Gratitude…
Lien audio : Billet du 8 décembre 2009
Au terme d’une année, il est souvent de mise de s’adonner à la pratique du bilan…
Et a priori, l’exercice doit mener à une sorte d’équilibre… Mais sincèrement, le bilan de santé de mon état d’esprit face à cette année qui touche à sa fin est plutôt déficitaire côté positivisme… Entre le H1N1 mutant super star, la récession qui « récessionne », les bouleversements climatiques, le milliard d’être humain qui ne mange pas à sa faim face à l’autre milliard aux artères saturés de gras-trans, les conflits armés et son cortège de morts… Non franchement… le bilan de l’année 2009 m’éloigne de tout sentiment de réjouissance… Je pousserais même le bouchon de ma négativité jusqu’à n’entrevoir dans les fêtes de fin d’année à venir qu’une débauche de quête de superflu, anti-écologique, consumériste et hypocrite à souhait… et par les temps qui courent, je trouve Papa Noel un tantinet irresponsable d’oser sortir son costume des boules à mites… tout en m’étonnant qu’à l’heure du Mangez-sain-faites-du-sport, aucun crétin n’ait encore mis le gros homme en rouge et sa hotte au régime! Bref, sans doute poussée par une douleur persistante aux cervicales et la somme de mes contrariétés du moment, impossible pour moi de voir en cette fin d’année, autre chose que le côté obscur de ce monde, dont Hollywood nous annonce la fin très proche à renfort de films catastrophes qui font exploser le box-office de la bêtise humaine à propos de laquelle Albert Einstein disait : que comme l’univers elle était infinie…

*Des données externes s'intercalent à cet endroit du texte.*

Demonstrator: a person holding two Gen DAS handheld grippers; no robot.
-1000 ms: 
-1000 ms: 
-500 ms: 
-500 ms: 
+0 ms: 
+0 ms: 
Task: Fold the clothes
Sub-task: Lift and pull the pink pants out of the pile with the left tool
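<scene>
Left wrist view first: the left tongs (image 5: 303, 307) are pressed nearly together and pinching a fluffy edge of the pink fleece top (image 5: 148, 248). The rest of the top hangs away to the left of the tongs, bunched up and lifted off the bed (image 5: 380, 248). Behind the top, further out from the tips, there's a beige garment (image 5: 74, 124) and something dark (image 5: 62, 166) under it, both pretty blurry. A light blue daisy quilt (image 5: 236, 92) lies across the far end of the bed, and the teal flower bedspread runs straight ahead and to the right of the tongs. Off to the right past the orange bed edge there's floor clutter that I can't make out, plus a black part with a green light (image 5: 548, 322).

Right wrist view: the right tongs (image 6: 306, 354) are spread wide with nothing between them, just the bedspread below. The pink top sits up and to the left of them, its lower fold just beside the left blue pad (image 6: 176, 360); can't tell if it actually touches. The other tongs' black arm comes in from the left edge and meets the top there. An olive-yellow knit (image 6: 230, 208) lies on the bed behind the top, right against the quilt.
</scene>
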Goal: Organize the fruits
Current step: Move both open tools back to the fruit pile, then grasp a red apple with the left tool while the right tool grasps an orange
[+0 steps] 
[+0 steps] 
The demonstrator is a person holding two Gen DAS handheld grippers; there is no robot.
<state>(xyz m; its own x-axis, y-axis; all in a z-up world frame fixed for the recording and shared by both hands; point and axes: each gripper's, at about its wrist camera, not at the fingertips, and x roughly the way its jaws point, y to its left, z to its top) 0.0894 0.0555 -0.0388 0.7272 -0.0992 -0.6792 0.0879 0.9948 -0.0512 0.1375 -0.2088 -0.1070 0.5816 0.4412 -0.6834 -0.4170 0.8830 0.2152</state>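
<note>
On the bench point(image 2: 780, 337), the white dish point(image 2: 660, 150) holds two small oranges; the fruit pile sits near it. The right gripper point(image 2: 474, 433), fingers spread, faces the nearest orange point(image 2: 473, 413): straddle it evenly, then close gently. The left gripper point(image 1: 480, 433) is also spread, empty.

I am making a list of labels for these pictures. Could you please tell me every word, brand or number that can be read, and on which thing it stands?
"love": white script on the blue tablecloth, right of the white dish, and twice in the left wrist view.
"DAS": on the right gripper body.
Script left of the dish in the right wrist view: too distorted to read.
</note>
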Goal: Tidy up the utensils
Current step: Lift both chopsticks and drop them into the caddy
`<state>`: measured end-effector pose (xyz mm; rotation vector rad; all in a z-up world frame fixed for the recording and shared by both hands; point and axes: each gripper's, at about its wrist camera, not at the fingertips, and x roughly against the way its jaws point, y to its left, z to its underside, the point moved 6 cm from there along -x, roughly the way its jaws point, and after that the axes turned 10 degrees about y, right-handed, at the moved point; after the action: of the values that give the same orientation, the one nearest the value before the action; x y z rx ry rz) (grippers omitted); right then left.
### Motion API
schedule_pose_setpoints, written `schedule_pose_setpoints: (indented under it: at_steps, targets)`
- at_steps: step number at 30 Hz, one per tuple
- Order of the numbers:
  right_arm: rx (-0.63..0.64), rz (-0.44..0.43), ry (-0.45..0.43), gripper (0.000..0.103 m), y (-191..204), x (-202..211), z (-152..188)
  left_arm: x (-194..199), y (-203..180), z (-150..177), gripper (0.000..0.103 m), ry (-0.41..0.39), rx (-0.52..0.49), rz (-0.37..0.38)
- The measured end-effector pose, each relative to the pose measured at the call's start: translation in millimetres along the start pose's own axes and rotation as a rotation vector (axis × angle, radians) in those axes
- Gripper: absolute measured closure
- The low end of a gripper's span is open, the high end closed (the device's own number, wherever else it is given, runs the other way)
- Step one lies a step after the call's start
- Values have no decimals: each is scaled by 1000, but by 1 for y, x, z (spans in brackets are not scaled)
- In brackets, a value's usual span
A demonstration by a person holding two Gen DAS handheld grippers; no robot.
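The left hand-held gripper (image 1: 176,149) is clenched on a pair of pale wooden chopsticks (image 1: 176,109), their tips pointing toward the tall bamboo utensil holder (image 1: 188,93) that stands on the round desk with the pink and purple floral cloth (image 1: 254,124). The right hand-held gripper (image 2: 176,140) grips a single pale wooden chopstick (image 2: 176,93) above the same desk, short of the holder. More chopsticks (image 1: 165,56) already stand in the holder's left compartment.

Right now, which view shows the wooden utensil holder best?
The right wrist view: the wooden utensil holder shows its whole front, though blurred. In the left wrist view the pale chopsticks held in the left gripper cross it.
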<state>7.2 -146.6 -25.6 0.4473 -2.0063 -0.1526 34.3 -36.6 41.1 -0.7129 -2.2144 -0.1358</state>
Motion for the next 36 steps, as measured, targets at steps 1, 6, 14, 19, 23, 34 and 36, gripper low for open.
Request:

Bêtise humaine… dont bien entendu, dans tout ce marasme je m’excluais… quand en fait j’y baignais jusqu’au cou! Un événement en apparence anodin m’a permis d’en faire l’amer mais salvateur constat! Alors que je rentrais chez moi, pour achever ce billet complaisamment sinistre, une jeune femme en fauteuil roulant sentant mon impatience, m’a cédé le passage sur le trottoir me gratifiant du même coup d’un large sourire… Accrochée à mon humeur de pisse-vinaigre, je l’ai à peine remercié et me suis gardée de lui rendre la pareille… J’entendis alors dans mon dos un : Bonne soirée ! lancé sans jugement et d’une sincérité désarmante… Après avoir pris d’assaut mes escaliers et envoyer valser mon chat qui accueillait trop démonstrativement mon humeur de chien enragé… je fus envahie par un sentiment de honte… Peut-être parce qu’il est plus tendance d’exprimer sa colère, que sa joie, j’avais mis de côté la beauté de la vie pour ne me vautrer que dans la laideur du monde… et je jouais son jeu! Oubliant à quel point je fais partie des privilégiés de cette planète! Amour, famille, amis, travail, toit sur la tête, santé, pain sur la table, j’ai tout cela et même bien plus… Alors que vaut mon esprit critique, quel est le poids de ma conscience soi-disant éclairée, si tout en étant indignée par les injustices et les douleurs de ce monde, je n’ai pas la décence de reconnaître et manifester ma bonne fortune. N’avais-je pas épinglé sur mon babillard : Manifester son bonheur est un devoir, être ouvertement heureux donne aux autres la preuve que le bonheur est possible. Albert Jacquard et un sourire venaient de me rappeler que sur le tableau noir de mon bilan annuel j’avais tout simplement oublié d’écrire le mot gratitude…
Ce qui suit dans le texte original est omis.